Publication
First published in August 1884 in Lahore, in Echoes by Two Writers, with the sub-heading (Old Ballad). Andrew Rutherford notes that there is a version of this poem in Kipling’s hand in Notebook 3 dated August 9th 1881. It is also included in his notebook Sundry Phansies dated February 1882, and presented to ‘Flo’ Garrard, the beautiful art student with whom he was in love. (See Rutherford p. 27 for details of the notebooks.) It is listed in ORG as No. 68.
Collected in:
- The Outward Bound Edition vol xvii (1900)
- Edition de Luxe vol xviii (1900)
- The Sussex Edition vol xxxv (1939)
- The Burwash Edition vol xxviii (1941)
- Early Verse by Rudyard Kipling (1986) Ed. Andrew Rutherford, p. 68
- Cambridge Edition (2013) Ed. Thomas Pinney, p. 235.
The poem
The subtitle of this schoolboy poem, ‘Old Ballad’ sets out Kipling’s intention to ‘echo’ a medieval narrative form comprised of short rhymed stanzas. The subject chosen is common to the folklore of many countries – the romantic travails arising when many suitors pursue the hand of the king’s daughter in marriage.
In his introduction to A Choice of Kipling’s Verse. T S Eliot argues that Kipling’s ‘juvenilia which, having been published in its time and had a success in its time, is essential reading for a full understanding of Kipling’s progress’ (p.7). The ballad is a form to which Kipling returned repeatedly, and was able to successfully modernise, as in the popular “The Ballad of East and West”. Eliot goes on to suggest that the success of Barrack Room Ballads partly resulted from ‘the inspiration and refreshment of the living music-hall’ (p. 10).
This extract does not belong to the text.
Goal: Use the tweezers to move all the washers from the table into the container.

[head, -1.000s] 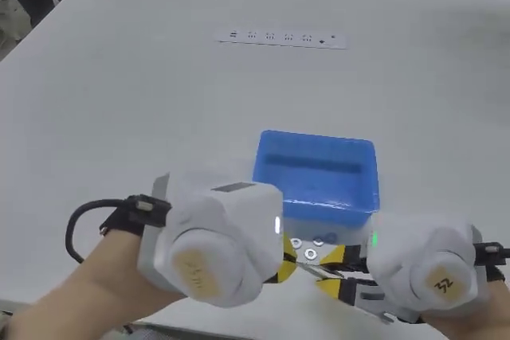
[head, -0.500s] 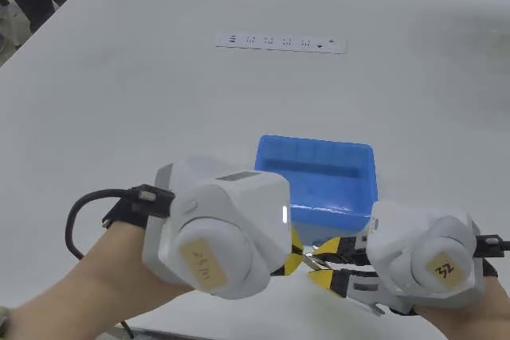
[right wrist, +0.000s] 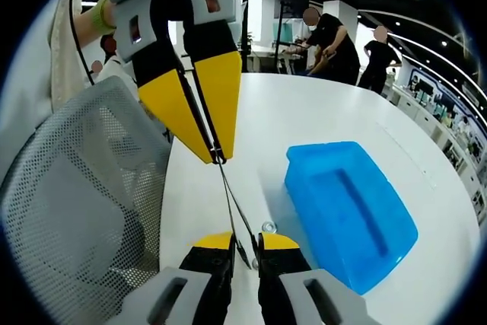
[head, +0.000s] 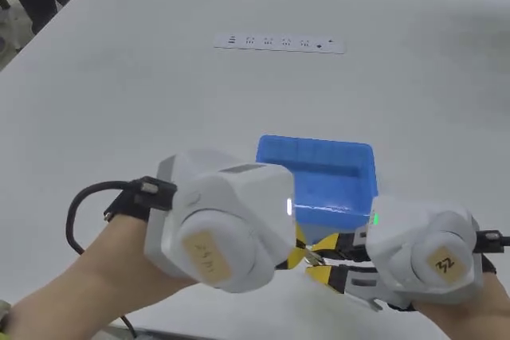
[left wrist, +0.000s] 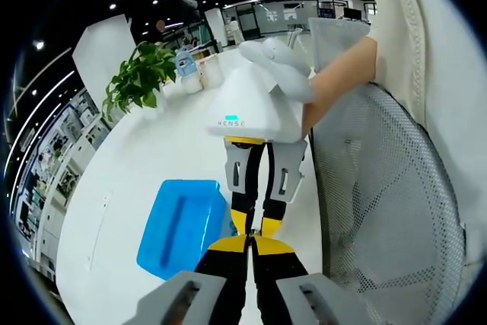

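Observation:
A blue container (head: 317, 146) stands on the white table (head: 159, 101), just beyond both grippers. My left gripper (head: 301, 254) and right gripper (head: 320, 265) meet tip to tip in front of it. Thin metal tweezers (right wrist: 228, 197) run between them. In the right gripper view the left gripper (right wrist: 214, 154) is shut on the tweezers' far end, and the tweezers' two arms pass between the jaws of my right gripper (right wrist: 243, 243). One washer (right wrist: 268, 227) lies on the table beside the container (right wrist: 380, 253). In the left gripper view my left gripper (left wrist: 251, 243) faces the right gripper (left wrist: 255, 225).
A white power strip (head: 279, 41) lies far back on the table. A mesh chair back (right wrist: 76, 211) stands close behind the grippers, near the table's front edge. A potted plant (left wrist: 137, 81) stands at the table's far side. People stand in the background (right wrist: 335, 39).
The left gripper has shifted right and up, and now covers the washers that lay in front of the container. Both grippers' jaw tips have drawn closer together.

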### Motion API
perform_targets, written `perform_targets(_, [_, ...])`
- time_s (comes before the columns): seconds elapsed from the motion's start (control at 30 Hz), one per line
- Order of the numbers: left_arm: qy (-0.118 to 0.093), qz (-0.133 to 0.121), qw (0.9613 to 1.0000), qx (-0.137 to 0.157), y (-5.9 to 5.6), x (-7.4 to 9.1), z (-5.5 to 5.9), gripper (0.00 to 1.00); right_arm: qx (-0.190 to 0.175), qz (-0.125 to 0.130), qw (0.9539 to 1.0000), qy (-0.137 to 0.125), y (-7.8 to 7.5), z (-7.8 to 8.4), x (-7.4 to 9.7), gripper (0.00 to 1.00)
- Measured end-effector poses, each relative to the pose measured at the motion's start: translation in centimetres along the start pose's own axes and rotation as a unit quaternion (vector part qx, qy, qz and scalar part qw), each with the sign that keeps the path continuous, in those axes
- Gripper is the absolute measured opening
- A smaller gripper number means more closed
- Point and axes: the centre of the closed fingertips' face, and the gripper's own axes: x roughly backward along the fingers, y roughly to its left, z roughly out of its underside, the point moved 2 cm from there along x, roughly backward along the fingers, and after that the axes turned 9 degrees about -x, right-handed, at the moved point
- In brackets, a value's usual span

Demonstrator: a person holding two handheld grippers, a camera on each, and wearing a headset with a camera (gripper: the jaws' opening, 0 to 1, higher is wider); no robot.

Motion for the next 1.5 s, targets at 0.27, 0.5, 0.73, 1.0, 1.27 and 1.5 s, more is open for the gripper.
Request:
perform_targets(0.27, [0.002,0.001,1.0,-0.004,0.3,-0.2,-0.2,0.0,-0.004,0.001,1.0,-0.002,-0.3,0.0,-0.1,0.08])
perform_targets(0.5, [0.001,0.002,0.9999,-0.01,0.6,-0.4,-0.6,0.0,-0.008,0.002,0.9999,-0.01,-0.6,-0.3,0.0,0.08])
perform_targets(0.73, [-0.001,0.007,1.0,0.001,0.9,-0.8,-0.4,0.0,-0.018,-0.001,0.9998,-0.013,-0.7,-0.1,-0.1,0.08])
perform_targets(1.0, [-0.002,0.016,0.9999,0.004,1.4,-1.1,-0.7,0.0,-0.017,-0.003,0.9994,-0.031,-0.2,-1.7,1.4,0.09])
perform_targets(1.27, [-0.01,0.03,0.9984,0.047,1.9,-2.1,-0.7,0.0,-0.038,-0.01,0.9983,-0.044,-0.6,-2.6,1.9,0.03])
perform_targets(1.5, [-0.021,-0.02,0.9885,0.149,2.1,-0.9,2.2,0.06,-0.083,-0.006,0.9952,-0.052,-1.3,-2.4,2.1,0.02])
In the Cambridge edition of Kipling’s verse (2013) Thomas Pinney lists 22 poems entitled ‘ballads’. There are also many other poems which draw on the various English and Scottish ballad traditions, including
“A Legend of Devonshire”, also written in 1881, “Tarrant Moss”, “The Last Rhyme of TrueThomas”, and “Heriot’s Ford”.
Background
Unlike several of the poems in Echoes, which derive from the literary games, including parodies, that Rudyard and his sister, Trix, enjoyed in the home of their parents in Lahore, “The Ballad of The King’s Daughter” is of earlier provenance, when Kipling was still a schoolboy at the United Services College, where, as Angus Wilson notes, Kipling, read ‘all the major poets down to and especially Swinburne’ (p.70).
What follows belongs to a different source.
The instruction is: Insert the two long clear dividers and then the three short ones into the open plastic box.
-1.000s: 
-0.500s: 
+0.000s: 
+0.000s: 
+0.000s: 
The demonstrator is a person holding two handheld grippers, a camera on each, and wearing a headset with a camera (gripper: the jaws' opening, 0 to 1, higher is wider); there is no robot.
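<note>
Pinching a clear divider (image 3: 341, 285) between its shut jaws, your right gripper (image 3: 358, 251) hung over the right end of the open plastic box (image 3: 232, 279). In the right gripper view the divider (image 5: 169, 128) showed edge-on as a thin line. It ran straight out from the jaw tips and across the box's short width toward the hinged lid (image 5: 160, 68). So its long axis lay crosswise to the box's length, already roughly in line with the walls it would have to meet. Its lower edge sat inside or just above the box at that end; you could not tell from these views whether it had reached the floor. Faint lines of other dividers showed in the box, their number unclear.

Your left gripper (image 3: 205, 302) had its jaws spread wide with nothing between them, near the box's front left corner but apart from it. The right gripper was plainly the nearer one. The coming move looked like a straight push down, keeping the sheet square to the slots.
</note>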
This “Old Ballad” is not strictly a parody, but rather an exercise in the mastery of an ancient and time-honoured literary form. Kipling’s wide reading would have made him aware of the revival of interest in the Middle Ages, particularly amongst pre-Raphaelite writers, artists, and designers as a source of artistic expression. Swinburne had included his own “The King’s Daughter” in his Poems and Ballads, published in 1866 and dedicated to Kipling’s uncle, Edward Burne-Jones.
Kipling’s “Old Ballad” is very different in content from Swinburne’s poem, demonstrating that an individual slant could be put on a common form. Indeed, Kipling was not the only young, aspiring writer wanting to demonstrate his ability to put a personal stamp on the ballad. Oscar Wilde initially published his “Dole of the King’s Daughter” in the Dublin University Magazine in June 1876, before revising and republishing it in his Poems of 1881.
Notes on the Text
[Title] The Ballad of the King’s Daughter announces the readitional subject of the poem, familiar in folklore; the sad predicament of the unsuccessful suitors who have bound their hearts to a beautiful but unattainable princess.
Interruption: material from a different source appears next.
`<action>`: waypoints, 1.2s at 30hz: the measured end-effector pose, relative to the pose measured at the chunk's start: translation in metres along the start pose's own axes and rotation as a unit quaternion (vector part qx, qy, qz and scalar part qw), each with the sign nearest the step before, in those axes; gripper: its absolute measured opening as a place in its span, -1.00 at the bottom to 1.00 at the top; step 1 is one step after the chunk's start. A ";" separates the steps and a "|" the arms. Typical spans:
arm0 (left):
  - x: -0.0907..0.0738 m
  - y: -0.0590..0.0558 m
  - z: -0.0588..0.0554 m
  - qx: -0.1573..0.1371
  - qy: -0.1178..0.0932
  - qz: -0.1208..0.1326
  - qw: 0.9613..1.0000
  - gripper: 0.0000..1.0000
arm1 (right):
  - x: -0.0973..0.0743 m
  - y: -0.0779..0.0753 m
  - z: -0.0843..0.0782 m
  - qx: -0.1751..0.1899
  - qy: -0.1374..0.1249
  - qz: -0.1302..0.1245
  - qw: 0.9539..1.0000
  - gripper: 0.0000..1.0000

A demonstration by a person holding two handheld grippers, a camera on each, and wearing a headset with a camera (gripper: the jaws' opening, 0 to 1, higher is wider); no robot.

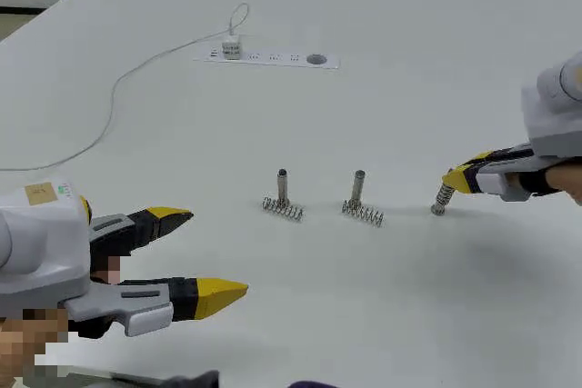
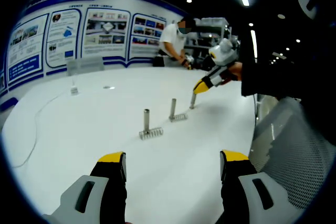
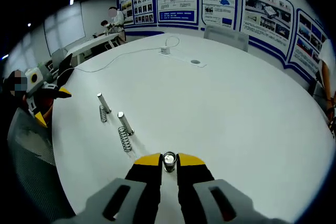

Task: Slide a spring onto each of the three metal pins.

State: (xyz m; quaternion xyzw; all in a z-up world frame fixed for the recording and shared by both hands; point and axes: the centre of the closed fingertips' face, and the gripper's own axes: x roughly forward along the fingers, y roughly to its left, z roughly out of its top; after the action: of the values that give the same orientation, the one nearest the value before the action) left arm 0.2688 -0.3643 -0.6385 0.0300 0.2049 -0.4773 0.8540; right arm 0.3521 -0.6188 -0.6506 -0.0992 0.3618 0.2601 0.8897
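Observation:
Two bare metal pins stand upright mid-table, the left pin (image 1: 283, 185) (image 2: 147, 120) (image 3: 103, 102) and the middle pin (image 1: 358, 185) (image 2: 172, 108) (image 3: 125, 121). A loose spring lies at the foot of each, the left spring (image 1: 283, 209) (image 2: 151, 133) (image 3: 103, 114) and the middle spring (image 1: 363, 213) (image 2: 179, 116) (image 3: 124, 139). The third pin (image 1: 441, 202) (image 2: 193, 100) on the right carries a spring (image 1: 445, 194) (image 3: 169, 161). My right gripper (image 1: 452, 180) (image 3: 169, 160) (image 2: 202, 86) is shut on that spring near its top. My left gripper (image 1: 209, 253) (image 2: 173, 157) is open and holds nothing, near the front left, well short of the pins.
A white power strip (image 1: 268, 57) with a plugged-in charger (image 1: 233, 45) and a trailing cable (image 1: 136, 70) lies at the back of the white table (image 1: 409, 115). A person (image 2: 172, 40) stands at another bench in the background.

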 end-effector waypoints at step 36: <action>0.000 -0.001 0.001 0.000 -0.003 -0.001 1.000 0.48 | 0.001 0.018 -0.035 -0.014 0.039 0.005 0.999 -0.71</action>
State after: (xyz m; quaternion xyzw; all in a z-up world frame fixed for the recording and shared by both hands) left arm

[line 2] lowly-born this question, posed by the King’s daughter, anticipates the denouement of several folktales whereby a humbly-born suitor gains the favour of the princess, where rank, riches and gallantry have failed.
[line 20] And lo! she fell on his neck the King’s daughter abandons cold and haughty responses as she falls in love with a lowly-born suitor. For the first time the repeated fourth line of the preceding verses is abandoned too, as if mirroring her new-found spontaneity.